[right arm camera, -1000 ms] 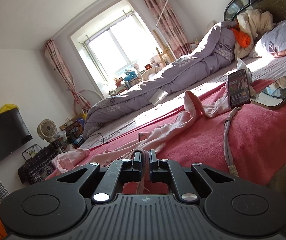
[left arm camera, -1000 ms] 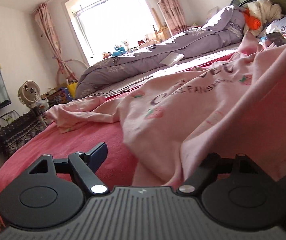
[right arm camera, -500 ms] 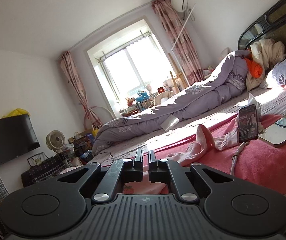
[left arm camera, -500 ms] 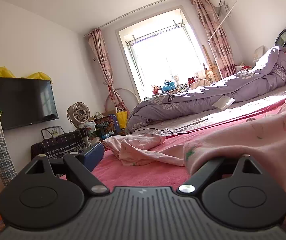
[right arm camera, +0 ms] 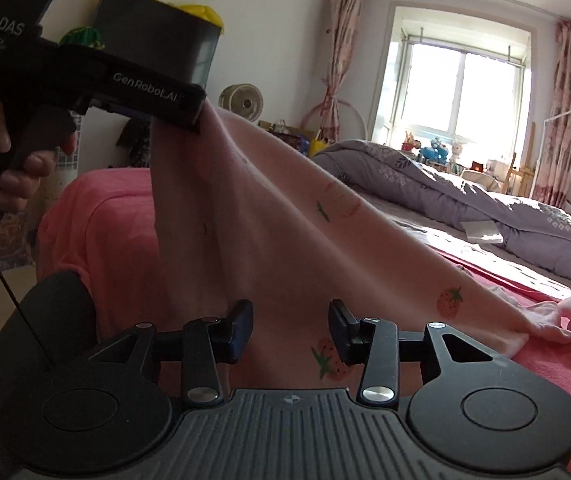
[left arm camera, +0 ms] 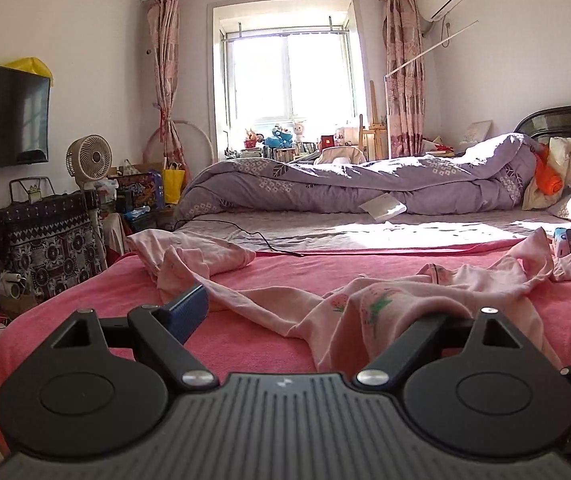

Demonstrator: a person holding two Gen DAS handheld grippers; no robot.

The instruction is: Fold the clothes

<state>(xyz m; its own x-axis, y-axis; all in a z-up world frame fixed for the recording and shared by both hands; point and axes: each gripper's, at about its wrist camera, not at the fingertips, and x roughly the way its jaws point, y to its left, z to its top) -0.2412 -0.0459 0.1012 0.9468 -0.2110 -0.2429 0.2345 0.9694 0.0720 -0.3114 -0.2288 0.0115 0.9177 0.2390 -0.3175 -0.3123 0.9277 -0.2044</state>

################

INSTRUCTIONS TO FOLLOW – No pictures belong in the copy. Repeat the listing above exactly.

EXERCISE RESULT –
[right arm camera, -1000 ms] 
[left arm camera, -1000 ms] 
[right arm camera, -500 ms] 
[left arm camera, -500 ms] 
[right arm camera, +0 ms] 
[left arm camera, +0 ms] 

Demonstrator: a person holding two Gen DAS handheld grippers; no robot.

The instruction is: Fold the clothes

<state>(xyz m; its own x-axis, y-axis; all in a z-up world frame fixed for the recording and shared by both hands; point and axes: each gripper's, at about its wrist camera, not at the fingertips, and x roughly the way its jaws point, y to its left, z to its top) -0.2412 -0.0459 0.1012 0.9468 -0.2110 -0.2429 0.2345 0.9694 0.0720 -0.3114 -0.2288 0.0115 0.9177 0.2390 -0.3175 -0.3123 0.9277 -0.2044</state>

The answer has been given in its entirety.